### DESCRIPTION OF THE TASK
Starting at the line that contains "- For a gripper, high" and ending at the line that contains "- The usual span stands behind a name", the lines below are to be given again exactly, with nothing added.
PROVIDED MATERIAL below:
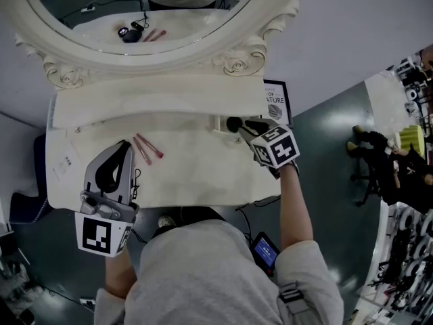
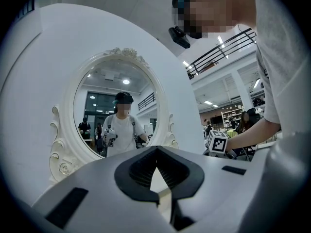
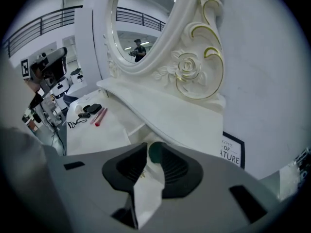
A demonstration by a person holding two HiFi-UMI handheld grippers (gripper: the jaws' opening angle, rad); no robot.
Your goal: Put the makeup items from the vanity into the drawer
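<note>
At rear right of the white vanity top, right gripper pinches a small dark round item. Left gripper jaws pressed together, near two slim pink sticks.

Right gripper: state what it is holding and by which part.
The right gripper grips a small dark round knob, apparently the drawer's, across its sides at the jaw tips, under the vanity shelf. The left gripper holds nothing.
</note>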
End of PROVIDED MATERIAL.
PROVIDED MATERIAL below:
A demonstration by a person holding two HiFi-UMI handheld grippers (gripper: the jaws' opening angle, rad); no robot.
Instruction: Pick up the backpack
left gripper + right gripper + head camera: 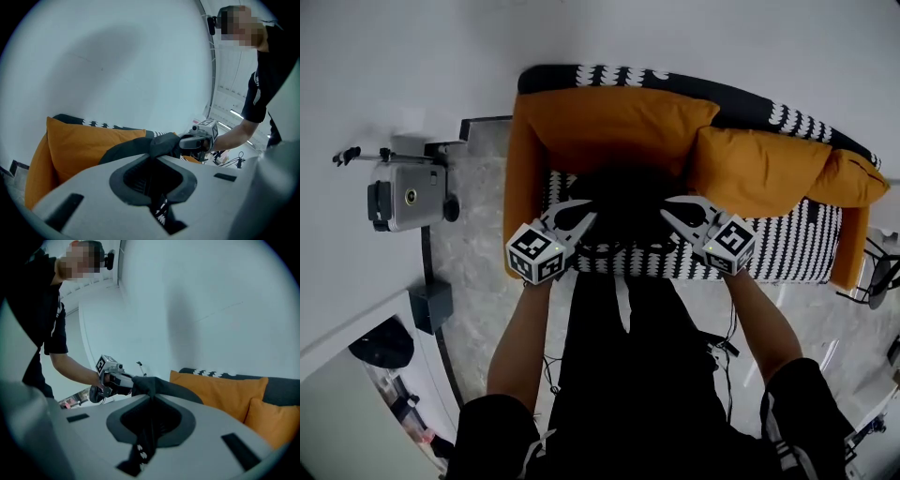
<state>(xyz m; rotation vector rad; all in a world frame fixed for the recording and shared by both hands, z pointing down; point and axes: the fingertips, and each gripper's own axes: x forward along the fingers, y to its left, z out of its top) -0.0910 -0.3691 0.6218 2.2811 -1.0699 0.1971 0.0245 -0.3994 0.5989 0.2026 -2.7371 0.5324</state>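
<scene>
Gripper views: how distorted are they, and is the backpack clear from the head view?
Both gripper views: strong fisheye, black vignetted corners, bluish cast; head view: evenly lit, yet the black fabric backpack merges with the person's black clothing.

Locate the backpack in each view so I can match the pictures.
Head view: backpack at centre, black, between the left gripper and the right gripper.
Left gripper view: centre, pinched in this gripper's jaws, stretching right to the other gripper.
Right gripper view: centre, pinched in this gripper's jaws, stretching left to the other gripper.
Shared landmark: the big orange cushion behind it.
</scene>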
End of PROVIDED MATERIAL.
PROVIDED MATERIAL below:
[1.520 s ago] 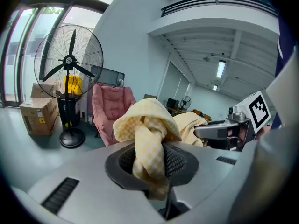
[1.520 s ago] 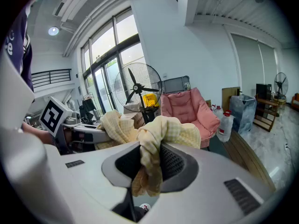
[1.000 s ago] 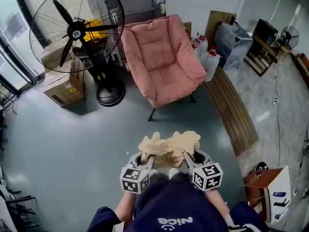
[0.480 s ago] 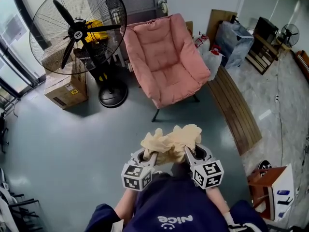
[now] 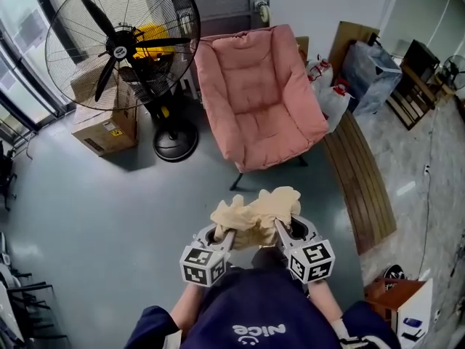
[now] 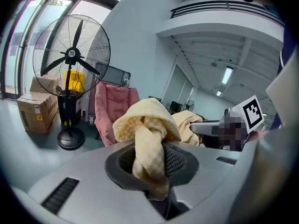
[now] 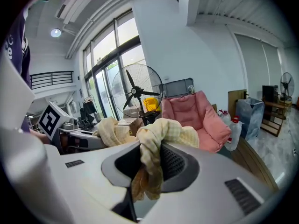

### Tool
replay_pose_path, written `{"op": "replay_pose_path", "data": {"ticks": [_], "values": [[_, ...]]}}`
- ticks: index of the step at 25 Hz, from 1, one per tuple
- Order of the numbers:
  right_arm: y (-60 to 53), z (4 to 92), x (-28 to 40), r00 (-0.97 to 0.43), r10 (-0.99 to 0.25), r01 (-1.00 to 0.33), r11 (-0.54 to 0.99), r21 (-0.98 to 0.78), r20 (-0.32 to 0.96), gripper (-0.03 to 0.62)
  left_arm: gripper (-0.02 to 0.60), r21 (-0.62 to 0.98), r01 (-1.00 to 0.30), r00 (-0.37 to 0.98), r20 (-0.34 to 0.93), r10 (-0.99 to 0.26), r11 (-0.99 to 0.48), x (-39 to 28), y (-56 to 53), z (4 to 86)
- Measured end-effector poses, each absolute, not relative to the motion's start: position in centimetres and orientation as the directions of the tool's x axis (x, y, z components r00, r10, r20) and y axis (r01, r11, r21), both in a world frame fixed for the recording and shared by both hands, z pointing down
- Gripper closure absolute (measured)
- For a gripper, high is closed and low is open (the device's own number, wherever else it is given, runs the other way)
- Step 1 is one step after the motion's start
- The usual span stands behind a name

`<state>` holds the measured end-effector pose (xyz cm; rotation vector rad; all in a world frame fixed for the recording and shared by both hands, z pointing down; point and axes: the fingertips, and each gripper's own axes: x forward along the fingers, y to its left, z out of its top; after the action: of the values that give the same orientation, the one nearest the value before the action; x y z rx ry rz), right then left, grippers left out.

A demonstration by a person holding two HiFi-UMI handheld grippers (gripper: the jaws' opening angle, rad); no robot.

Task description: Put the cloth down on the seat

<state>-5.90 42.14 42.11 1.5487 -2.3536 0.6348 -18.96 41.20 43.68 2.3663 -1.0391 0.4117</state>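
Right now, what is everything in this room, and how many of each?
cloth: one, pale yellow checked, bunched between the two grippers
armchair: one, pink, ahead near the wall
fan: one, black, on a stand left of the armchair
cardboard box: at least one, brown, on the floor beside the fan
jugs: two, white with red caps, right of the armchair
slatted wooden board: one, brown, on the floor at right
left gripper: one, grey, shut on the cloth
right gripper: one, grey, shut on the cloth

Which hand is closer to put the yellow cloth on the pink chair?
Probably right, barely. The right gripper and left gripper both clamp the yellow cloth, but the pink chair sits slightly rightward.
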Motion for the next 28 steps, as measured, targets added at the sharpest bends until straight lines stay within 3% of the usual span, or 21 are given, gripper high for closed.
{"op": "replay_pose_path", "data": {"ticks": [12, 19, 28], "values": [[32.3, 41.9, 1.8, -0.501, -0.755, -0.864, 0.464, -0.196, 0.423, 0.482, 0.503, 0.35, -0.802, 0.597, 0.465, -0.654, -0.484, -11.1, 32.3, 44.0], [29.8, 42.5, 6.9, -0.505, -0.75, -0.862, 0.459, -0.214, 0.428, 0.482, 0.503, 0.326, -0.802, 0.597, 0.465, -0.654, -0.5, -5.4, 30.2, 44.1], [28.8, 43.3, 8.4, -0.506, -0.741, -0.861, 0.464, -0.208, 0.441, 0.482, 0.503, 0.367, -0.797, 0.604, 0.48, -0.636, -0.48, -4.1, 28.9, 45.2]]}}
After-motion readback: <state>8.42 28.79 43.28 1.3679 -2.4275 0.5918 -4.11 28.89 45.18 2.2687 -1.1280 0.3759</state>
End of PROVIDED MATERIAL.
### THE COMPLETED TASK
- For a gripper, high is closed and low is open (the device's own number, wherever else it is given, runs the other way)
- Step 1 is one step after the motion's start
- The usual span stands behind a name

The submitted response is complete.